Work item -> Search the records below for the word "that". Copy each line where it occurs.
───── Raw data ─────
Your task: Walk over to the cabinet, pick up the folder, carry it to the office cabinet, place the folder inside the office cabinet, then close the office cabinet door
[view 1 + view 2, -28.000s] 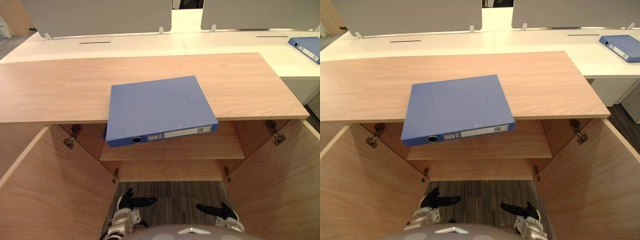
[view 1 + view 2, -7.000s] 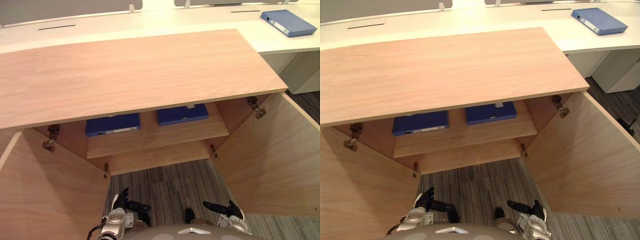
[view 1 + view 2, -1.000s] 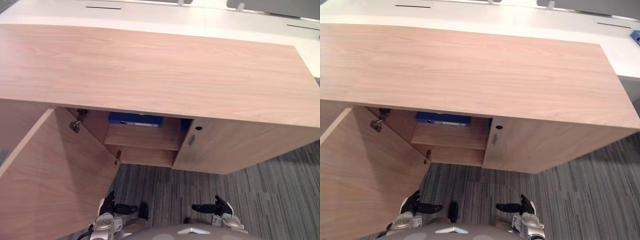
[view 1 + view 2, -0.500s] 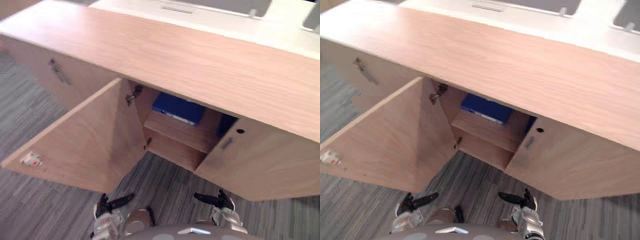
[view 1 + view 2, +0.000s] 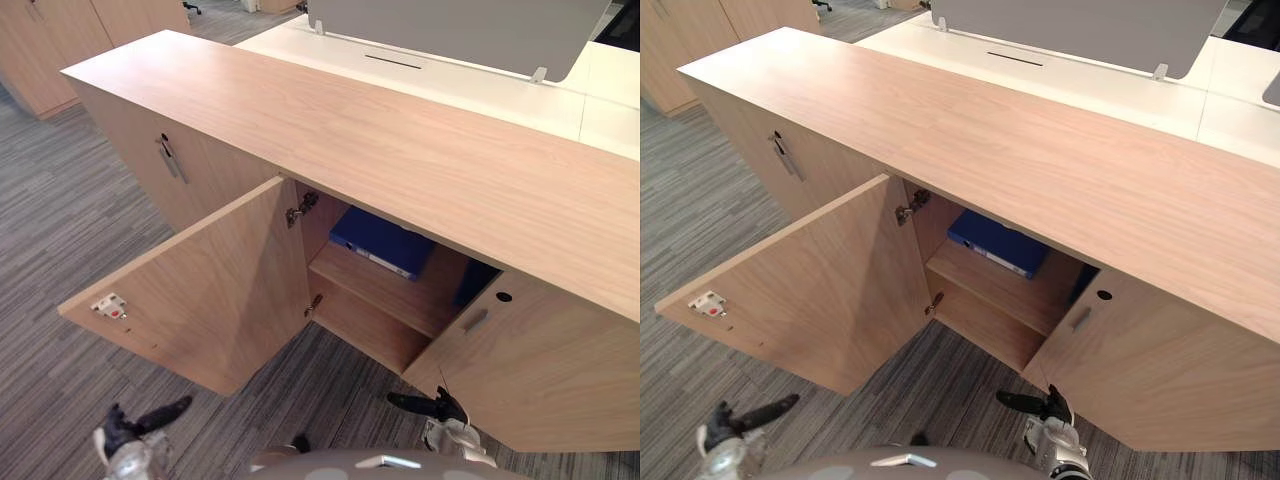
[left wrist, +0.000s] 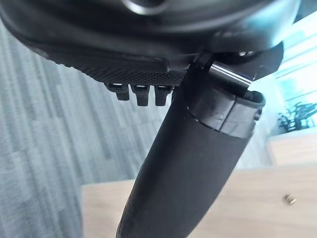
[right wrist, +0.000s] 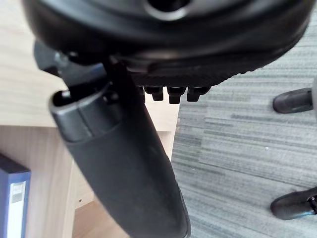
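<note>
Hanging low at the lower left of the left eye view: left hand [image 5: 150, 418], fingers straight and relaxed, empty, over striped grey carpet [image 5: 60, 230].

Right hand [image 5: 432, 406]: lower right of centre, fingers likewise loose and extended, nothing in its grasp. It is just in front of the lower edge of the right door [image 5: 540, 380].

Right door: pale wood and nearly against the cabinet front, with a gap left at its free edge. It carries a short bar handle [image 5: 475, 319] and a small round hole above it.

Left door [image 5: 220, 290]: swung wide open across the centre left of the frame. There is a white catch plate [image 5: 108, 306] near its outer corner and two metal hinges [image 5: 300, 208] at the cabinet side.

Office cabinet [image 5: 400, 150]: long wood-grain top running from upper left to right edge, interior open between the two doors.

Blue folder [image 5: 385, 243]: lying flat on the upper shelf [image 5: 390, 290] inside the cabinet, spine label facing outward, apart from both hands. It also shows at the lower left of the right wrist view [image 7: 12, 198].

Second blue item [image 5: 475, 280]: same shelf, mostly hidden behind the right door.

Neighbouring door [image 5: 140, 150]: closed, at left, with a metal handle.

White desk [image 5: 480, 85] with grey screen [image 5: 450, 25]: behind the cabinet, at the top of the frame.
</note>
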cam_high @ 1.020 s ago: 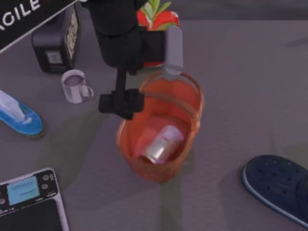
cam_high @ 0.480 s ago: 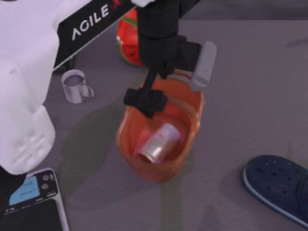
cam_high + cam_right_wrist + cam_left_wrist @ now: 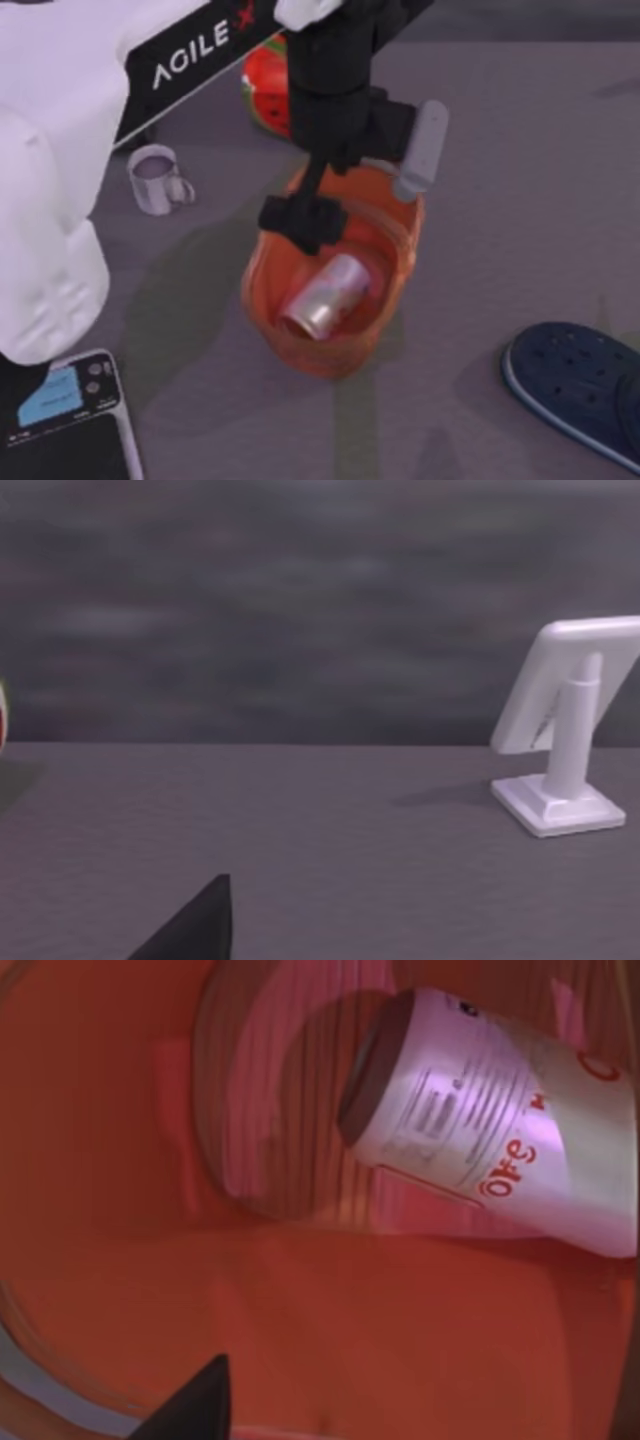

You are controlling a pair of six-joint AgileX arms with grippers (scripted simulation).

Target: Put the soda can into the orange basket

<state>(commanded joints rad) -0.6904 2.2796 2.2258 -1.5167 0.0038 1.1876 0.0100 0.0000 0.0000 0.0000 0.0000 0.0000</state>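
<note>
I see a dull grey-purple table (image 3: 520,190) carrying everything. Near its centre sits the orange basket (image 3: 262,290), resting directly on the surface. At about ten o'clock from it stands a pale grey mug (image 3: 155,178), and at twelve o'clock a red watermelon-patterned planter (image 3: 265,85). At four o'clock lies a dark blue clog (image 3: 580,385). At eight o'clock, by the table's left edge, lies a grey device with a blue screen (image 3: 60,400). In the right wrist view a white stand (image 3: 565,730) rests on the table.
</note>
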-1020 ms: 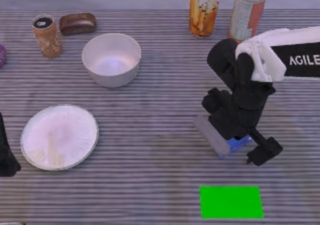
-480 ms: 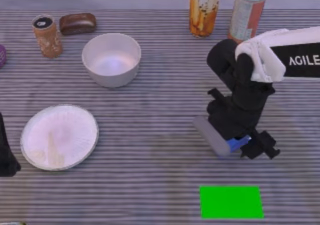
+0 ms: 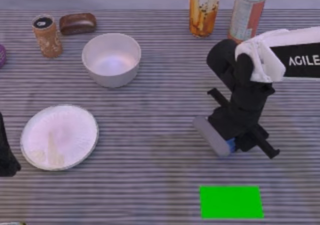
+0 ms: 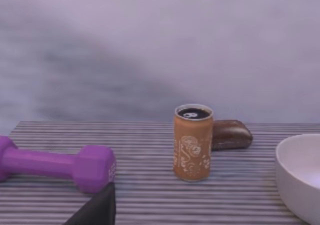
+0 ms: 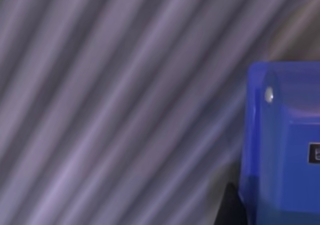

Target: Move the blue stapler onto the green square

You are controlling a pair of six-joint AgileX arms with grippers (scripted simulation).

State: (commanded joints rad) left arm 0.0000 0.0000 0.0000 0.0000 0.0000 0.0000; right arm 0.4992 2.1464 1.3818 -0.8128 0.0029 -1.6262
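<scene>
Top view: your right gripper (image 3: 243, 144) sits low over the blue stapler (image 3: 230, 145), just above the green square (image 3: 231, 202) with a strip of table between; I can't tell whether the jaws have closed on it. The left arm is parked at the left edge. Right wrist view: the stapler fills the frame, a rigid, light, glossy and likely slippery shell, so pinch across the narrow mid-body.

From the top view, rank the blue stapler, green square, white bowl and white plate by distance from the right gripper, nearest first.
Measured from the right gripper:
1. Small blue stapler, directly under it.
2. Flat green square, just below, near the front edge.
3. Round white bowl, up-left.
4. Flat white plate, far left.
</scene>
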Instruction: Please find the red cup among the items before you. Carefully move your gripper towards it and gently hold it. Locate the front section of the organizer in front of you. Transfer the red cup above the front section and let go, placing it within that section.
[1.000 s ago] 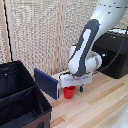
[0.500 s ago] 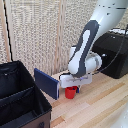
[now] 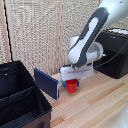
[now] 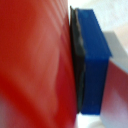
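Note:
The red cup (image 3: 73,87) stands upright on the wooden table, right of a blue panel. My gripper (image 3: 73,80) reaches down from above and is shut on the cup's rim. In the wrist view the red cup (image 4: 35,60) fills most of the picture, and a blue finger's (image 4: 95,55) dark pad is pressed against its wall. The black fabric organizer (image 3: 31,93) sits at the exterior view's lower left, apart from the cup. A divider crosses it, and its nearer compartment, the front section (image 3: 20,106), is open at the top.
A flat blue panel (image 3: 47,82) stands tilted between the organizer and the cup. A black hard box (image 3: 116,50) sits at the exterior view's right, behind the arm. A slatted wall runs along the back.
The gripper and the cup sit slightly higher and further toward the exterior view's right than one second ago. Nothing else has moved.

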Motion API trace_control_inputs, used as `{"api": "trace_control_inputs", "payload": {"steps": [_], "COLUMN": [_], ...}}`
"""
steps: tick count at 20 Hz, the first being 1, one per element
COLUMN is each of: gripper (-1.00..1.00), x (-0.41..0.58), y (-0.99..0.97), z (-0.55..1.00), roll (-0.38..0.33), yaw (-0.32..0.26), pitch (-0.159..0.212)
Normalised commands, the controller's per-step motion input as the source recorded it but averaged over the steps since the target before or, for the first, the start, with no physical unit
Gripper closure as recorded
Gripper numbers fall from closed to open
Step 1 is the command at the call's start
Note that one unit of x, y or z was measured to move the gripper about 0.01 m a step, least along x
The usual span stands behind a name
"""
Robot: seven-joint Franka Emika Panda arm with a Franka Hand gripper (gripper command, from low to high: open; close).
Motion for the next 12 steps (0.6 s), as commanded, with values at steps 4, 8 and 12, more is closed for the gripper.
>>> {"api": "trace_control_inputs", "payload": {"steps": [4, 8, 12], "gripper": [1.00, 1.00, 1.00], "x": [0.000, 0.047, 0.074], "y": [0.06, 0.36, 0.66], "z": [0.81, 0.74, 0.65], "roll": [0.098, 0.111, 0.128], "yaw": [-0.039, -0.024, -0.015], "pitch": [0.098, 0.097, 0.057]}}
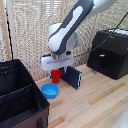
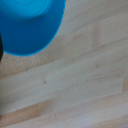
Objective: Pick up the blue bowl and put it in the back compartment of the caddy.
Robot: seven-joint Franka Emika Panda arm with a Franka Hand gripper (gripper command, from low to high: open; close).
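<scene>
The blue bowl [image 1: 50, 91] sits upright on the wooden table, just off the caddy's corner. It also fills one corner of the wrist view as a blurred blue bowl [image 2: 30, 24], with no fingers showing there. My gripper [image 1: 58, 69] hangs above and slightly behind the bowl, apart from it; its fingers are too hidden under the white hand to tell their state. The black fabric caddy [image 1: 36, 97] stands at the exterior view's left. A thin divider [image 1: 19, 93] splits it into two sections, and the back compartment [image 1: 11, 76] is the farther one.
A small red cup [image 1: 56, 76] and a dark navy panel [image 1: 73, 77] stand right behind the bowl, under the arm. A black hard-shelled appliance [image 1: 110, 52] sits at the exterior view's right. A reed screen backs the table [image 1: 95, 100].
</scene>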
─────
Output of the exercise ->
Instruction: Please find the red cup among the items before you. Carefully move your gripper towards it and gently hold it. Locate the front section of the organizer in front of you. Transfer the red cup above the front section and let go, placing it within that section.
Note that one unit of x, y or z was measured to move the gripper about 0.01 m a step, least along x

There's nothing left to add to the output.